Et puis, un soir de printemps, troisième caillou blanc… Dans mon foyer protestant d’étudiantes, j’ai été rattrapée par une présence et une Parole plus fortes que tout. Je ne m’y attendais pas. Je n’en voulais pas! Et me voilà, à genoux dans le jardin, en prière et m’entendant dire: «Oui, Seigneur, je serai pasteure!» Avec le recul, je crois bien avoir vécu une forme d’expérience mystique. En ayant tout fait pour ne pas voir les petits cailloux blancs que le Dieu de Jésus-Christ avait semés en amont de cet appel. En ayant tout fait pour ne pas entendre son Souffle qui murmurait à mes oreilles et retentissait dans mon cœur.
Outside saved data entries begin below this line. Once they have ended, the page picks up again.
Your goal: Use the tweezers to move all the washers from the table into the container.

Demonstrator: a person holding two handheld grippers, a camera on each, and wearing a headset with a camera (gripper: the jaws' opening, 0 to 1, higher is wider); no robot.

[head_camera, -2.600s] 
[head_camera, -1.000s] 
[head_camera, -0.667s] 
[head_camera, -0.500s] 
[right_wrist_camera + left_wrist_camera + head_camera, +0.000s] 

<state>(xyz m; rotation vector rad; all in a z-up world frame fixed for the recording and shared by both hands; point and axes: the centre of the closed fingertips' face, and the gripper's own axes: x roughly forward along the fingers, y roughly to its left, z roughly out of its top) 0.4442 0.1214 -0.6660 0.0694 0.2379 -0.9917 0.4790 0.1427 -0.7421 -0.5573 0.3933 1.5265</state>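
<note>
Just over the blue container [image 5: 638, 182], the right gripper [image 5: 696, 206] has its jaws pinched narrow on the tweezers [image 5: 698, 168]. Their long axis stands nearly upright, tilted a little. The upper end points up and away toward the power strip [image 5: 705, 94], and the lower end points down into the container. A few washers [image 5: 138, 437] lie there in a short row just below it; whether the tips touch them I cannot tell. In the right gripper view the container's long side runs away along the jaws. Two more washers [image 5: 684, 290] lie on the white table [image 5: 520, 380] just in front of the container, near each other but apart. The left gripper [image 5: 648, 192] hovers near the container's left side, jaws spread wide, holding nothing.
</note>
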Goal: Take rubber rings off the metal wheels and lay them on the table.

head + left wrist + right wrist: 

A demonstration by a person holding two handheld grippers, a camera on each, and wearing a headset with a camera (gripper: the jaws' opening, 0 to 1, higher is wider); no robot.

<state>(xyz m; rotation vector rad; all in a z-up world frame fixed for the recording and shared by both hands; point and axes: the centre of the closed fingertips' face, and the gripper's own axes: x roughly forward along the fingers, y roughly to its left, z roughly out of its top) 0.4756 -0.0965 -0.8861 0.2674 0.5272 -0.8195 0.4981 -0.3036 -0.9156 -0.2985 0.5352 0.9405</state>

Trois ans plus tard, j’acceptais l’impensable, cette vocation pastorale, si merveilleuse, si intense, ouvrant à l’authenticité du lien et à la croissance spirituelle. Puisque la foi s’incarne dans un croire toujours contextualisé, je crois au Dieu de la grâce, qui a fait le choix radical de l’humanité en Christ et qui nous apprend que la foi ne peut faire l’économie de l’autre. L’étude et la méditation des Ecritures me permettent de creuser, avec d’autres, la soif de Dieu. Par la prière, je suis à l’écoute de cet Autre qui déplace et porte Vie. Dans une espérance sans cesse renouvelée et éternelle. Oui, osons le pari de la foi ! Incroyable? Non, vrai!

Côté privé

Actuellement pasteure dans la Région Arve et Lac et sur la paroisse de Jussy, Gy, Puplinge, Presinge, Meinier, Vanessa Trüb était engagée auparavant au sein du Service catéchèse, formation et animation, pour la jeunesse et la formation d’adultes. Elle a participé à la mise en œuvre de nouvelles manières d’être Eglise pour rejoindre nos contemporains à la périphérie de nos communautés.